- Even a small problem in the back area can cause a horse to suffer greatly. The primary back pain that a horse may experience is usually the result of a traumatic injury resulting from laceration of the skin, muscle, bones, tissue, nerves and bones. Secondary back pain is often a result of underlying lameness problems. A horse's back and legs are united in function, so if there is a problem in one area, there will be a problem in the other.
- The most common cause for equine back pain is an improper saddle fit and unbalanced riders. Because an improper saddle can cause weight to be unevenly distributed on a horse's back, it should be checked and fitted every six to 12 months. The saddle should be level front to back and be in such a position that it favors the free movement of the horse with no discomfort. The rider should be balanced.
- The most common symptom of a horse experiencing back discomfort is its behavior. She will be noticeably sensitive to grooming, pinning back her ears and possibly trying to bite her handler. She will be difficult to saddle and cinch. She also might buck or rear when mounted, toss her head, have difficulty going downhill and resist backing up, be tense and be unable to concentrate. There may also be noticeable signs of uneven shoe wear.
- Equine back disorders are difficult to diagnose.

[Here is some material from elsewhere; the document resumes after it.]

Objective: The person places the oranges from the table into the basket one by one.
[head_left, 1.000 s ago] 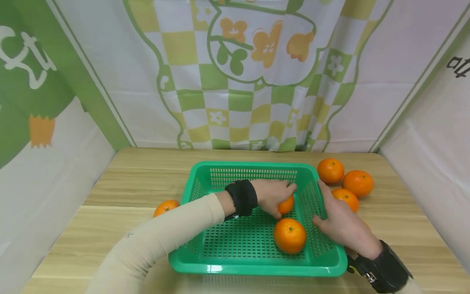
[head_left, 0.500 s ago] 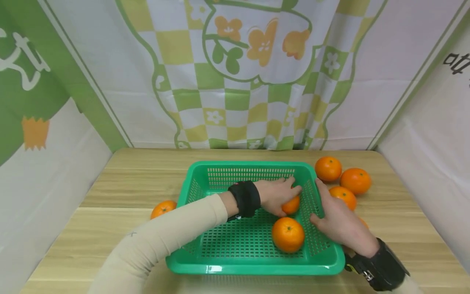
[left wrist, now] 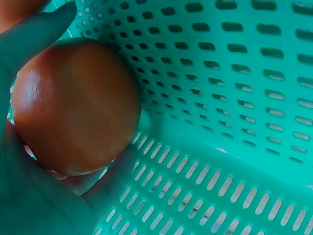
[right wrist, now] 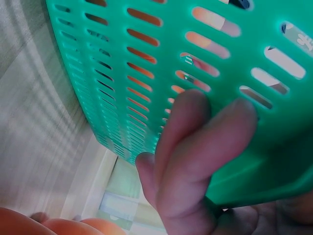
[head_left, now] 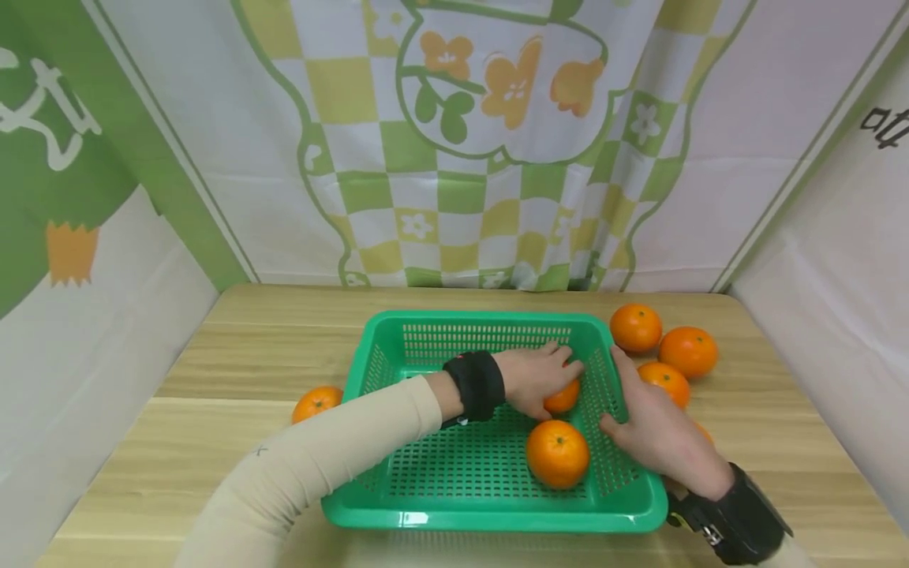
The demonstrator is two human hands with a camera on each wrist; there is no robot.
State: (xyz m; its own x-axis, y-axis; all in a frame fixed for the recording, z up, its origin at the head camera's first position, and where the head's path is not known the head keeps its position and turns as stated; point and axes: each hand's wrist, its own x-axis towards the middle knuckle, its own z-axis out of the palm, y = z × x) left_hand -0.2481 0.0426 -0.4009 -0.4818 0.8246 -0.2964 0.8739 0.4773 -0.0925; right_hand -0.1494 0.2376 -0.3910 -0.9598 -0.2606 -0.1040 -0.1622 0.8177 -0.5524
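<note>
A green perforated plastic basket sits on the wooden table. Inside, near its right wall, my left hand holds an orange from above, fingers and thumb round it. The left wrist view shows this orange close up, low beside the slotted wall. A second orange lies on the basket floor, just nearer to me. My right hand grips the basket's right side, thumb inside the rim. Its other fingers bend against the outer wall in the right wrist view.
Outside the basket's right side lie several oranges, one partly hidden behind my right hand. Another orange lies left of the basket, beside my left sleeve. A checkered curtain hangs behind the table.
My left hand has shifted slightly right with the orange, closer to the basket's right wall. In the last half second it hardly moves. The right hand stays on the basket.
</note>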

An individual horse's pain tolerance and reactions can vary based on age, sex, previous experiences and familiarity with the environment or circumstances. Back problems may be described as acute when a light touch brings about an uncomfortable reaction, chronic/acute when a horse becomes uncomfortable when a deeper touch and firm pressure is applied and chronic when his back is dropped and the muscular tissue is tight without any elasticity or flexibility. Healthy muscles in a horse are soft and slightly firm, while sore muscles are hard and tense.
- Because of the thick and heavy muscles in a horse's back, it is difficult for a veterinarian to perform an examination. Procedures that might be performed include flexion tests, radiographs, bone scans, localized anesthesia and ultrasounds to assist in the diagnosis. These are best done when the horse is at rest and movement is curtailed. A veterinarian should be consulted for all concerns relating to a horse's back to keep the condition from being exacerbated.